Andrea Tandler und ihr Geschäftspartner sind in den U-Ausschuss geladen
Nach der SZ vorliegenden Erkenntnissen sind von den 48 Millionen Euro Provisionen im Jahr 2020 abzüglich von Kosten und Steuern damals 36 Millionen Euro übrig geblieben. Das Vermögen teilten sich Andrea Tandler und ihr Partner Darius N. und legten es in jeweils eigenen Firmen an. Andrea Tandler, deren Vater einst CSU-Generalsekretär sowie Minister war, schweigt seit Bekanntwerden ihrer Rolle bei den Maskendeals. Sie gibt keine Interviews und äußert sich auch sonst nicht. Für den 29. April sind die Tandler-Tochter und deren Partner N. als Zeugen in den Masken-Untersuchungsausschuss des Landtags geladen. Dort können die beiden allerdings die Aussage verweigern, da gegen sie in einem Steuer- und Geldwäscheverfahren ermittelt wird. Die beiden weisen sämtliche Vorwürfe zurück.
Holetschek nimmt den Fall Tandler zum Anlass, sich grundsätzlich über die Lage nach Beginn der Pandemie zu äußern. Das sei eine "absolute Ausnahmesituation" mit einer "tödlichen Bedrohung" durch das Coronavirus gewesen. Schutzmaterial habe gefehlt. In den Gesundheitsbehörden und auch im Gesundheitsministerium sei deshalb Tag und Nacht hart und uneigennützig für den Schutz der Menschen gearbeitet worden. Tausende Überstunden seien angehäuft und "weit Überdurchschnittliches bis zur gesundheitlichen Grenze und teilweise darüber hinaus geleistet" worden. In vielen Veröffentlichungen sei aber heute "nicht von Dank und Anerkennung zu lesen, sondern fast nur von Skandal und Sumpf".

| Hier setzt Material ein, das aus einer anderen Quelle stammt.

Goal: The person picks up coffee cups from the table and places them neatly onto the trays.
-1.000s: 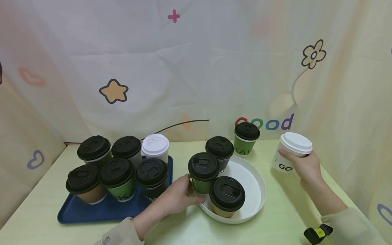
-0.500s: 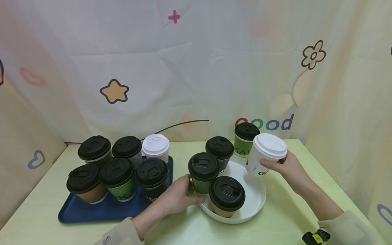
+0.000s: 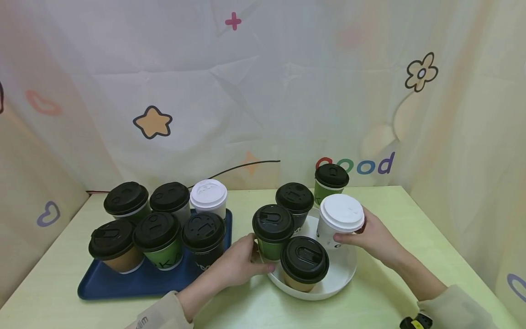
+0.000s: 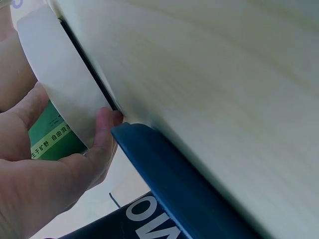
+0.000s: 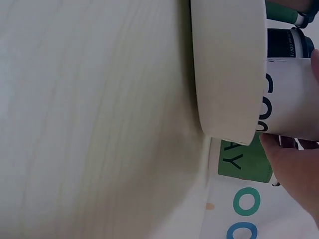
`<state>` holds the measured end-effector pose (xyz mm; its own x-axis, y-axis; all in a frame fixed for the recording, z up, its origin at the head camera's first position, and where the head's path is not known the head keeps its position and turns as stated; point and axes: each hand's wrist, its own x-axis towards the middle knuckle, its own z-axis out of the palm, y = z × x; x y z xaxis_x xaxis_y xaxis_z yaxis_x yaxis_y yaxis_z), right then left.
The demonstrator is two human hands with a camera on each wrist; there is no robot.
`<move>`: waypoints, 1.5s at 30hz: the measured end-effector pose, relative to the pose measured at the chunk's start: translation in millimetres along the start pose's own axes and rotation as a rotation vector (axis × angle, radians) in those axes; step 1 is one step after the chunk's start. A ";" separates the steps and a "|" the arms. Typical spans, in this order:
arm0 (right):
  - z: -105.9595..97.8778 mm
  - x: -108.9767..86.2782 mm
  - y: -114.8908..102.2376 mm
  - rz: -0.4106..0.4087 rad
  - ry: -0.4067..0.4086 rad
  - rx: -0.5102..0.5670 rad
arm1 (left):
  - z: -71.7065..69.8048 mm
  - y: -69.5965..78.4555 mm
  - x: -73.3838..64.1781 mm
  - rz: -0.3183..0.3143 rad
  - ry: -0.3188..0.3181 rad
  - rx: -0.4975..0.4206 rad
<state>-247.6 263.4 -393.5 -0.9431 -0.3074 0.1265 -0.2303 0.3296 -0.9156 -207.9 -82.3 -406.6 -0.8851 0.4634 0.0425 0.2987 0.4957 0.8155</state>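
- The right hand (image 3: 371, 235) holds the white cup (image 3: 339, 222) from its right side; the fingers are curled round the cup wall, with the thumb at the front, just below the white lid.
- The white cup is upright over the right part of the white round tray (image 3: 343, 274). I cannot tell whether its bottom already touches the tray.
- In the right wrist view the fingers (image 5: 291, 167) lie against the cup wall (image 5: 294, 99), just above the tray rim (image 5: 229, 74).
- The left hand (image 3: 238, 262) rests at the left edge of the round tray; its fingers are bent round the rim, beside the green cup with black lid (image 3: 272, 230).
- In the left wrist view a fingertip (image 4: 107, 127) presses the tray rim (image 4: 60, 79), next to the blue tray (image 4: 169, 179).
- On the round tray stand also a brown cup (image 3: 304, 265) at the front and a dark cup (image 3: 294, 203) at the back.
- Behind the round tray, on the table (image 3: 394, 283), stands another green cup (image 3: 330, 182).
- The blue tray (image 3: 135, 283) on the left carries six cups.
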 end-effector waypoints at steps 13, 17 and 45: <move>7.5 8.8 10.5 0.034 0.018 -0.004 | 0.4 -2.0 3.0 0.002 -0.011 -0.001; 7.2 12.1 13.4 0.039 0.025 0.018 | 0.6 -1.9 3.2 0.007 -0.011 0.002; -2.3 16.1 19.3 -0.011 -0.095 0.005 | 0.3 -2.7 3.3 0.003 -0.020 -0.046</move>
<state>-267.8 266.8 -408.3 -0.9137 -0.3940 0.1001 -0.2391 0.3217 -0.9162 -211.6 -81.9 -408.8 -0.8768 0.4797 0.0343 0.2846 0.4600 0.8411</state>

Der Gesundheitsminister verbindet das mit einer Kritik, die als Spitze gegen die Opposition verstanden werden kann, die im Landtag den Masken-Untersuchungsausschuss durchgesetzt hat. Während in der Gesundheitsverwaltung gehandelt und Leben gerettet worden seien, hätten diejenigen, die "jetzt am lautesten zu skandalisieren versuchen, abgewartet, zugeschaut und darauf vertraut", dass die Staatsregierung, die Gesundheitsbehörden und viele redliche Unternehmer die nötigen Schutzmasken beschaffen würden. "Dieses Verhalten ist absolut unangemessen und unseriös", schreibt Holetschek.
Grüne, SPD und FDP als die treibenden Kräfte im U-Ausschuss dürften diese Kritik einerseits nicht unwidersprochen lassen. Andererseits ist vorstellbar, dass Holetscheks Spendenaufruf an Andrea Tandler im U-Ausschuss zur Sprache kommt, sollten sich die Münchner Unternehmerin und ihr Partner N. dort wie vorgesehen in einer Woche einfinden. Als Zeugen geladen sind auch die beiden Emix-Inhaber aus Zürich. Die beiden müssen als Schweizer Staatsbürger aber nicht vor einem deutschen U-Ausschuss erscheinen.